Die Flucht nach der Revolution

Politisch hat sich viel getan, die sozialen Gründe für den Aufstand sind noch da. Die Zeit ist günstig für den Weg aus der Krise.
von  Matthias Maus

Lampedusa - Es ist die Ruhe nach dem Sturm. Meteorologisch und sprichwörtlich. Ungewöhnlich milde Bedingungen herrschen im Mittelmeer. Die Zeit ist günstig für das Wagnis, für die Flucht nach Europa. Tausende nutzen die schwachen Winde und den Frühling der Revolution in Tunesien. Für Italien ist das „humanitärer Notstand” – und für Europa ein neues Problem.
5000 Menschen, meist junge Männer, meist Tunesier, sind in den letzten fünf Tagen übers Meer gekommen. Und es werden noch mehr. Die italienische Küstenwache hat weitere Boote ausgemacht – manche nur zehn Meter lang, alle hoffnungslos überladen.

Neun Kilometer lang, maximal drei Kilometer breit ist Lampedusa. Knapp 150 Kilometer liegt die Insel vor der tunesischen Küste. Das öde Eiland ist Europa, das gelobte Land für zahllose Junge, die daheim keine Perspektive haben – immer noch nicht.

Es gibt ein Flüchtlingslager auf Lampedusa, 800 Menschen passen nach offiziellen Angaben darauf, Italiens Regierung hatte es geschlossen, um nicht noch mehr Bootsflüchtlinge „anzulocken”. 2008 und 2009 kamen 20000 Menschen aus dem Irak, Afghanistan oder dem Senegal.

Seitdem wurden erwischte Flüchtlinge sofort zurückgeschickt, sie landeten oft in nordafrikanischen Gefängnissen. Doch seit dem Wochenende ist das Lager wieder offen, der Druck war zu groß. Rund 2000 Menschen sind dort, die anderen sind nach Sizilien gebracht worden.

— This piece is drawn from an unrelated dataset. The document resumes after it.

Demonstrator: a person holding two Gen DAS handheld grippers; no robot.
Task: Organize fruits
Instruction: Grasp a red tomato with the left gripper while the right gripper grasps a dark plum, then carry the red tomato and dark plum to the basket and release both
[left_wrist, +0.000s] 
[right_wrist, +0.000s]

„Politisch hat sich unheimlich viel getan in Tunesien” sagt Ralf Melzer von der Friedrich-Ebert-Stiftung in Tunis: „Keine Zensur mehr, der Demokratisierungprozess läuft”, sagt der Historiker: „Aber wirtschaftlich ist es natürlich noch nicht besser.” Die sozialen Gründe für den Aufstand sind noch so brennend wie vor dem 14. Januar, dem Tag, als der Diktator Ben Ali aus dem Land floh. „Die wirtschaftlichen Bedingungen, die Arbeitslosigkeit, die Aussichtslosigkeit für die Jungen ist geblieben,” sagt Melzer: „Wahrscheinlich gehen jetzt die, die das schon lange vorhatten.” Die Zeiten sind günstig, weil die tunesischen Grenztruppen ihre Arbeit nicht immer so genau nehmen – manchmal aber auch zu genau: Mindestens ein Mensch ist ertrunken, als ein tunesisches Patrouillenboot ein Flüchtlingsschiff rammte: Ein Mensch ist vermisst, zehn andere wurden aus dem Wasser gefischt.

„Es ist eine lebensgefährliche Reise” sagt Melzer: „Hinter jedem Entschluss, sein Land zu verlassen steckt eine menschliche Katastrophe.” Rund 1400 Euro sind für die Überfahrt an den Schlepper zu entrichten.

Für die Politiker in Europa ist es eher ein Flüchtlingsproblem: Italiens Innenminister Roberto Maroni setzt sich in die diplomatischen Nesseln, als er den Einsatz italienischer Polizisten in Tunesien vorschlug: „Tunesien lehnt jede Einmischung in seine inneren Angelegenheiten ab”, sagte ein Sprecher des Außenministeriums in Tunis. Man sei „bereit, mit befreundeten Staaten zusammenzuarbeiten, um angemessene Lösungen für das Phänomen der illegalen Migration zu finden.” Am Wochenende war Außenminister Guido Westerwelle da, die neue Regierung freute sich über die Aufwertung.

Am Montag machte EU-Außenbeauftragte Catherine Ashton ihre Aufwartung in Tunis. Das Thema Flüchtlinge spielte eine Rolle bei den Gesprächen, welche Lösungsansätze sich fanden, ist unklar. Angesichts des Flüchtlingsstroms prüft die EU-Kommission den Einsatz von europäischen Grenzschützern in Italien. Die Beamten seien innerhalb weniger Tage einsatzbereit und könnten die Lage auf Lampedusa überwachen.

Die Boote werden weiter übers Meer kommen. Die Wettervorhersage für die kommenden Tage ist gut: Wenig Wind, eineinhalb Meter hohe Wellen.